» **Task item**: Look through the lines below and copy each one that includes "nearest".

» **Data shown**:
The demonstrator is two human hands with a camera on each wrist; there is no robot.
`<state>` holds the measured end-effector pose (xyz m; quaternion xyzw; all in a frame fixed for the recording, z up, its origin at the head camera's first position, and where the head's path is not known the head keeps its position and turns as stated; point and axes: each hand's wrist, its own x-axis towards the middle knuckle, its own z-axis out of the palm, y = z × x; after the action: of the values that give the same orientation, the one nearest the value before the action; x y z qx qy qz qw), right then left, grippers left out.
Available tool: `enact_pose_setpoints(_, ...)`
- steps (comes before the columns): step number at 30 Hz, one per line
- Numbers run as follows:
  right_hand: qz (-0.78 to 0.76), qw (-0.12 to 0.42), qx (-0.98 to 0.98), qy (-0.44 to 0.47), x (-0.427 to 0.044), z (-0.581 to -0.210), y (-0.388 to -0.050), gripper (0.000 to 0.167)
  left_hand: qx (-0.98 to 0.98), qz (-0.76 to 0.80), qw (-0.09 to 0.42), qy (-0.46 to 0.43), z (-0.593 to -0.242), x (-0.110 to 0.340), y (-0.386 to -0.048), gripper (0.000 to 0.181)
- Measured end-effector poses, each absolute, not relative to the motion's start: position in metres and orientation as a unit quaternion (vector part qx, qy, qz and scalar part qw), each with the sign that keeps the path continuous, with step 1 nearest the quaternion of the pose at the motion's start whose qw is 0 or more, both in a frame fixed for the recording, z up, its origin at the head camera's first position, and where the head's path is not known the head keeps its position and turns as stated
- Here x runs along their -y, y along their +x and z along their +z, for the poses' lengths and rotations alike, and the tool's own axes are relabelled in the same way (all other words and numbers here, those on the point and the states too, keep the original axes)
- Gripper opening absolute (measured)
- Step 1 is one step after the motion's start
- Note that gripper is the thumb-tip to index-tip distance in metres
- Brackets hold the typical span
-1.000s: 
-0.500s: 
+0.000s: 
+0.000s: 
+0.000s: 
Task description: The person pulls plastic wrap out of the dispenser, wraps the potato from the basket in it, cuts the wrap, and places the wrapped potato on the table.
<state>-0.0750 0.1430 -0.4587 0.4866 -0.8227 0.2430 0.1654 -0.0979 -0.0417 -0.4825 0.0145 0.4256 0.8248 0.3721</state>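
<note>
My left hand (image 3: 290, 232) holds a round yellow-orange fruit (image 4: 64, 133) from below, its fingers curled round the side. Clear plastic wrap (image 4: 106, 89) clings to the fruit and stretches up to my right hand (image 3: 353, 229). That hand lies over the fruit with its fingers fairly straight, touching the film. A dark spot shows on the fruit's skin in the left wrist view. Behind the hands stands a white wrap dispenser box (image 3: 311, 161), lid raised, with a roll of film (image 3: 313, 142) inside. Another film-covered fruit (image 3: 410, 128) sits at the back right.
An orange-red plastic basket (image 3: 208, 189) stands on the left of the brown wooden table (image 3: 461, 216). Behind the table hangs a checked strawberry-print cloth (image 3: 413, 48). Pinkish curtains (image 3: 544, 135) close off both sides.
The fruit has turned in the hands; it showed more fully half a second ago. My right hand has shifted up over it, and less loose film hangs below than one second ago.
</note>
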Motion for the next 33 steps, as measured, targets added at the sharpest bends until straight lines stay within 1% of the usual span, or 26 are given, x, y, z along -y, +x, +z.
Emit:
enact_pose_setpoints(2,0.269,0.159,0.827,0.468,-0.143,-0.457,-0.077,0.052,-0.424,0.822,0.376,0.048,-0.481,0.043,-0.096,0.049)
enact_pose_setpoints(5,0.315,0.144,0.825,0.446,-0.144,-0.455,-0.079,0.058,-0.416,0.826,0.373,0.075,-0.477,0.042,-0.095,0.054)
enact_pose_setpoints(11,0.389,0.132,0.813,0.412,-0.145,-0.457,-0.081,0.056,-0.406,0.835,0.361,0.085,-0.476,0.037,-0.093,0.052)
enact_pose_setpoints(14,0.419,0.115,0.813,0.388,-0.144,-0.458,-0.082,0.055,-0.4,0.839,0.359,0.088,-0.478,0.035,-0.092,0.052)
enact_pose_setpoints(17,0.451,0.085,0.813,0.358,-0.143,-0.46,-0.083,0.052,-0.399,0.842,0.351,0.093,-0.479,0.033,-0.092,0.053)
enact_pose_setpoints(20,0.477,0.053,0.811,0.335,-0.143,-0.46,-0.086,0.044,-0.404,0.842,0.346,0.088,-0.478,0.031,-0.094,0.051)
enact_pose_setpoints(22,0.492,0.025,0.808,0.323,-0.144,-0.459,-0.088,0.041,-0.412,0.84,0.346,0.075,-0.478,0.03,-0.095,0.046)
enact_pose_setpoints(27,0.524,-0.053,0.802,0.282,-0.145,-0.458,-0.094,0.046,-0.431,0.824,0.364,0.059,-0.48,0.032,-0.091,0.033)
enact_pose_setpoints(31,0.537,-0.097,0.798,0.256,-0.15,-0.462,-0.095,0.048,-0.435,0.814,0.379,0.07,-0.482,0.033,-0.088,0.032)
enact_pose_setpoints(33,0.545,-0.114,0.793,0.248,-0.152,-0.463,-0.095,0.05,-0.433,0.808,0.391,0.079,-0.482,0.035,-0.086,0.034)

» **Written solution**:
`<state>` holds the measured end-effector pose (xyz m; quaternion xyzw; all in a frame fixed for the recording, z up, its origin at the head camera's first position, and where the head's path is not known the head keeps its position and turns as stated; point and axes: each hand's wrist, its own x-axis towards the middle knuckle, its own z-axis out of the palm, y = z × x; after the action: of the values that give the same orientation, the one nearest the value before the action; x y z qx qy qz qw), right then left, grippers left out.
- Measured end-effector poses, each absolute, not relative to the motion's start: position in metres and orientation as a unit quaternion (vector part qx, qy, qz and scalar part qw), each with the sign that keeps the path continuous, with step 1 nearest the quaternion of the pose at the motion's start whose qw is 0 or more, both in a frame fixed for the recording, z up, its origin at the head camera's first position, and where the head's path is not known the head keeps its position and turns as stated

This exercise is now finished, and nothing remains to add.